Description: Crash after undo operation Steps to Reproduce: 1. Open the attached file 2. Press CTRL+A and + CTRL+C 3. Position the mouse cursor (caret) after "ABC" below the blue image 4. Paste CTRL+V 5. Undo paste CTRL+Z -> Crash crashreport.libreoffice.org/stats/crash_details/6b2a72a2-80d4-4759-84bc-b695350653d4 Actual Results: Crash Expected Results: No crash Reproducible: Always User Profile Reset: No Additional Info: Versie: 5.4.0.0.beta1 Build ID: 8672113ead4e403c55e31b1d9a3d1e0f3b299577 CPU-threads: 4; Besturingssysteem:Windows 6.2; UI-render: standaard; Locale: nl-NL (nl_NL); Calc: CL User-Agent: Mozilla/5.0 (Windows NT 6.2; WOW64; rv:45.0) Gecko/20100101 Firefox/45.0
Created attachment 133424 [details] Example file
Confirmed in Version: 5.4.0.0.alpha1+ Build ID: 74d2e606fd3605fe0a585f596eaa215ae4e20d18 CPU Threads: 4; OS Version: Linux 4.8; UI Render: default; VCL: gtk3; Locale: en-US (ca_ES.UTF-8); Calc: group and Version: 5.2.0.0.alpha1+ Build ID: 5b168b3fa568e48e795234dc5fa454bf24c9805e CPU Threads: 4; OS Version: Linux 4.8; UI Render: default; Locale: ca-ES (ca_ES.UTF-8) but not in Version: 5.0.0.0.alpha1+ Build ID: 0db96caf0fcce09b87621c11b584a6d81cc7df86 Locale: ca-ES (ca_ES.UTF-8)

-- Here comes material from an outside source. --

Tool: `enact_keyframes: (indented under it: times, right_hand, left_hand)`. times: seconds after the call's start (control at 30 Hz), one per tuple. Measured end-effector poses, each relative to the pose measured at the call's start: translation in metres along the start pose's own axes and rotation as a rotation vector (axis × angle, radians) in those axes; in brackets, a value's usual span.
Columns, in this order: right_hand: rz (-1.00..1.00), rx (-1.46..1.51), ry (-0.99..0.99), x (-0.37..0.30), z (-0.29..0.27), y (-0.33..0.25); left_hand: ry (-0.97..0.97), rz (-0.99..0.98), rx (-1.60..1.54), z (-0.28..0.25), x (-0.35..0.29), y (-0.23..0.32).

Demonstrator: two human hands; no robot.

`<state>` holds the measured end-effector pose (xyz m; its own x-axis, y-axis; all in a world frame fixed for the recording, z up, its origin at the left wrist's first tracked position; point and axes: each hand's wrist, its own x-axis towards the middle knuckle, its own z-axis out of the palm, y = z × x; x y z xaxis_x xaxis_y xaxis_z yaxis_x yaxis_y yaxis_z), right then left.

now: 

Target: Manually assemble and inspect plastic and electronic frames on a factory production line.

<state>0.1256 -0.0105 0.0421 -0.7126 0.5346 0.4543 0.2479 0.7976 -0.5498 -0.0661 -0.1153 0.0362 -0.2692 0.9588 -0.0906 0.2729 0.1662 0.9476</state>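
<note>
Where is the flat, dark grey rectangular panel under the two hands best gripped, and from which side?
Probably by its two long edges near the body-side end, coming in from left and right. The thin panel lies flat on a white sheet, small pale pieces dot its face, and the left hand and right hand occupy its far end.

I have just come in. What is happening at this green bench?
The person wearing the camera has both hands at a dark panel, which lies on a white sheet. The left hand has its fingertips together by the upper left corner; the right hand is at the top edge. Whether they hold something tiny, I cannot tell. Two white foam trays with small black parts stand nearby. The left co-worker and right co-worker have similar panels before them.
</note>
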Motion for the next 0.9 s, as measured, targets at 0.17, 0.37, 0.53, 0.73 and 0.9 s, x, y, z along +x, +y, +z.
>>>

Created attachment 133434 [details] backtrace
Regression introduced in range https://cgit.freedesktop.org/libreoffice/core/log/?qt=range&q=240d1f289c5788845cd4336f223f2c4bc8975a99..4f918cd5daed963287805da761e6983a392ae050 Bibisected with lo-linux-dbgutil-daily-till51
I got a freeze during bibisection, and the other symptom is that the blue image got moved, not copied to its new place. Adding Cc: to Michael Stahl, please take a look. While it's a revert, the reverted commit is from a year before. https://cgit.freedesktop.org/libreoffice/core/commit/?id=e84f0a9b3223f49b0829f2f55dacbf11ae201c1e author Michael Stahl <mstahl@redhat.com> 2015-09-11 15:20:27 (GMT) committer Michael Stahl <mstahl@redhat.com> 2015-09-11 15:44:27 (GMT) Revert "Fix single node CopyRange"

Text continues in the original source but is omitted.